_WHAT THE EXERCISE ASKS_
Starting at the line with "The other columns" and going on through the line with "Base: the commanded", reproduce each line in the records below exactly and nothing more.
□ □ □ □
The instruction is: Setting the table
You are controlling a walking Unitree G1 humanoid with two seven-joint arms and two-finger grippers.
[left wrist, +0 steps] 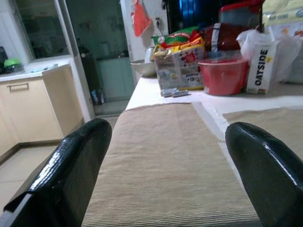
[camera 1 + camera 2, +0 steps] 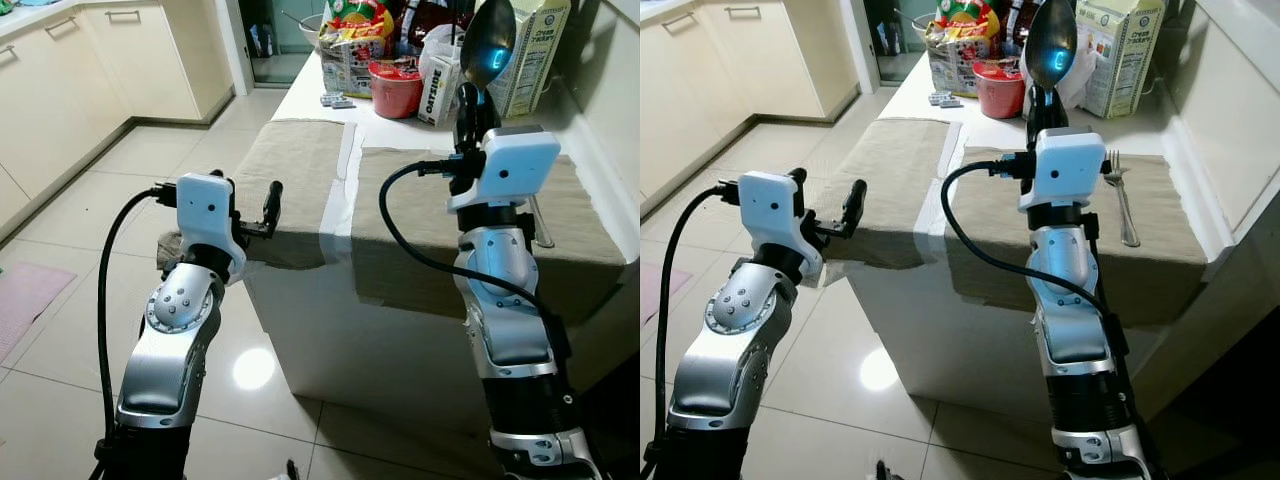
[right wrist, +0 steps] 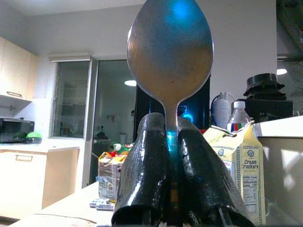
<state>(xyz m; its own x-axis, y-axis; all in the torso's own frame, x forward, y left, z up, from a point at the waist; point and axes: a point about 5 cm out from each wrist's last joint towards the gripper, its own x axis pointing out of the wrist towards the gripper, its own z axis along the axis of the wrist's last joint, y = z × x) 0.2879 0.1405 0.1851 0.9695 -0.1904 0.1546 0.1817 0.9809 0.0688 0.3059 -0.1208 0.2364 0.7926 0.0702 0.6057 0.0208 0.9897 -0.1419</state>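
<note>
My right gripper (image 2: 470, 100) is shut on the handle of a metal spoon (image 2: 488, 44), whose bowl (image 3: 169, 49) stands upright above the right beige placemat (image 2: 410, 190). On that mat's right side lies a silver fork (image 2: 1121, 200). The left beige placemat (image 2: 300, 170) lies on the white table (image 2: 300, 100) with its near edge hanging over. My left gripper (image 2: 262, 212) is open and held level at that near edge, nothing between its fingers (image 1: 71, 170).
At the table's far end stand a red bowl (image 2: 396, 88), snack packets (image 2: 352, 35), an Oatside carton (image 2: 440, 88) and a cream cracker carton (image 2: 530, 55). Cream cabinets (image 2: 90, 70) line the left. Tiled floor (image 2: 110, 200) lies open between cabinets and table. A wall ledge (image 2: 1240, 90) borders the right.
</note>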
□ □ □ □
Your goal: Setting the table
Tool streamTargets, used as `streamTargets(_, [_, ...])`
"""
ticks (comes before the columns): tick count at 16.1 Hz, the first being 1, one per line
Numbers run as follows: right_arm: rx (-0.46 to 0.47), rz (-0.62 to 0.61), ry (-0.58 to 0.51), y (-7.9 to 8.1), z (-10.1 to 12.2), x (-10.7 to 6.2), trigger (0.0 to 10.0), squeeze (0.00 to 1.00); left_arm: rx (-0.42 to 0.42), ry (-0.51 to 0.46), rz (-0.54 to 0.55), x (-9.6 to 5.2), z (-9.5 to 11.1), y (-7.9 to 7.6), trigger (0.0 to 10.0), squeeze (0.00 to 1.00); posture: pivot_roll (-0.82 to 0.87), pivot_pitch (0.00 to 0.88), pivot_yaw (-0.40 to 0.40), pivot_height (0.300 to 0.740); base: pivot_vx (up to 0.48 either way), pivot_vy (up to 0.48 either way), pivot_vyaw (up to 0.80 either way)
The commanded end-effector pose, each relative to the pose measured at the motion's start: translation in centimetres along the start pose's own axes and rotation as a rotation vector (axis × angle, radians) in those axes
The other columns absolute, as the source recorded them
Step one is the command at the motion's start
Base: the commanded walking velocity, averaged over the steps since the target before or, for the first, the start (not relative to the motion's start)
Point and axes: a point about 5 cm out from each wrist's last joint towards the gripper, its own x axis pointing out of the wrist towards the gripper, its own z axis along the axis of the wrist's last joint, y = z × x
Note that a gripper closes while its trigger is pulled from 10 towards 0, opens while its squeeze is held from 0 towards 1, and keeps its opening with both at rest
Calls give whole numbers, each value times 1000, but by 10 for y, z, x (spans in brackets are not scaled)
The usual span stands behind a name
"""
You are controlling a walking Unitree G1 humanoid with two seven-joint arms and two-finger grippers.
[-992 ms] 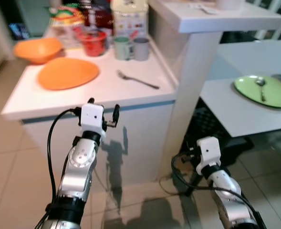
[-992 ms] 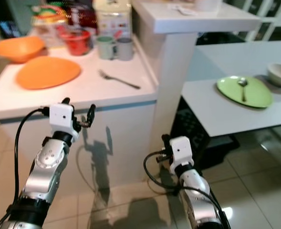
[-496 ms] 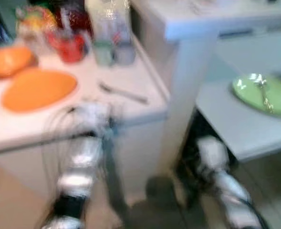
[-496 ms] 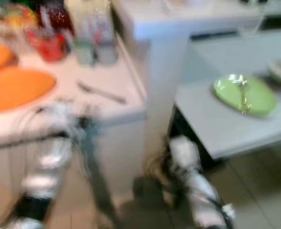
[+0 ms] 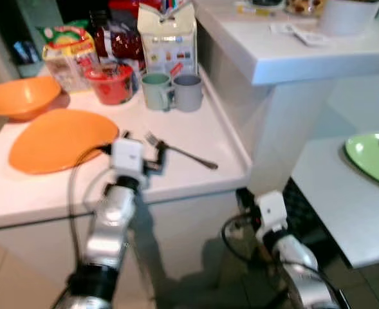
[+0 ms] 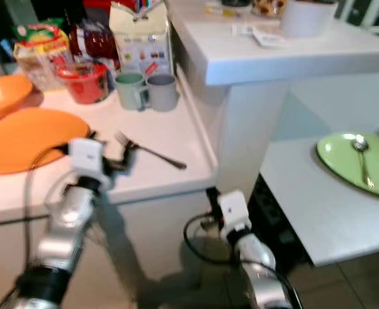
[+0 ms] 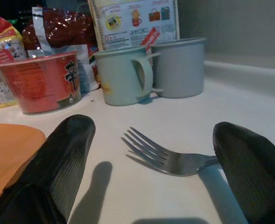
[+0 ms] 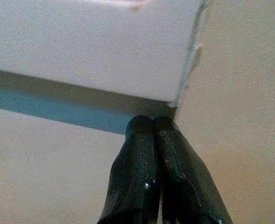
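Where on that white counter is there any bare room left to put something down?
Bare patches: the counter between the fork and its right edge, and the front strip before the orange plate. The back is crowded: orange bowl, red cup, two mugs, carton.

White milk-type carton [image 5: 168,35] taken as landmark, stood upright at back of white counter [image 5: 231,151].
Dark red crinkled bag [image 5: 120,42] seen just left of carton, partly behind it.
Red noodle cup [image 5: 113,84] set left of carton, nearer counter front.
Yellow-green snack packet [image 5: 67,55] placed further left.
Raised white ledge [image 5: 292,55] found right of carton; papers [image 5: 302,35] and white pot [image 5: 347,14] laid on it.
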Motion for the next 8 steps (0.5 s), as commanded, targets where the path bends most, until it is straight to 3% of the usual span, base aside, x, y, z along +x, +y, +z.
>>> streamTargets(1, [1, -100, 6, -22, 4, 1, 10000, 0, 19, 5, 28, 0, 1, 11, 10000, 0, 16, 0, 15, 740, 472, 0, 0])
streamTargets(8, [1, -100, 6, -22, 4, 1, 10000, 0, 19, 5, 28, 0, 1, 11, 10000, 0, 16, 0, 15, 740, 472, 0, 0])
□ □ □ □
_TASK ANSWER_
The other columns absolute, as the source recorded them
Step one is the command at the motion's start
Base: the commanded walking velocity, averaged over the steps since the target before or, for the first, the start (not relative to the motion's start)

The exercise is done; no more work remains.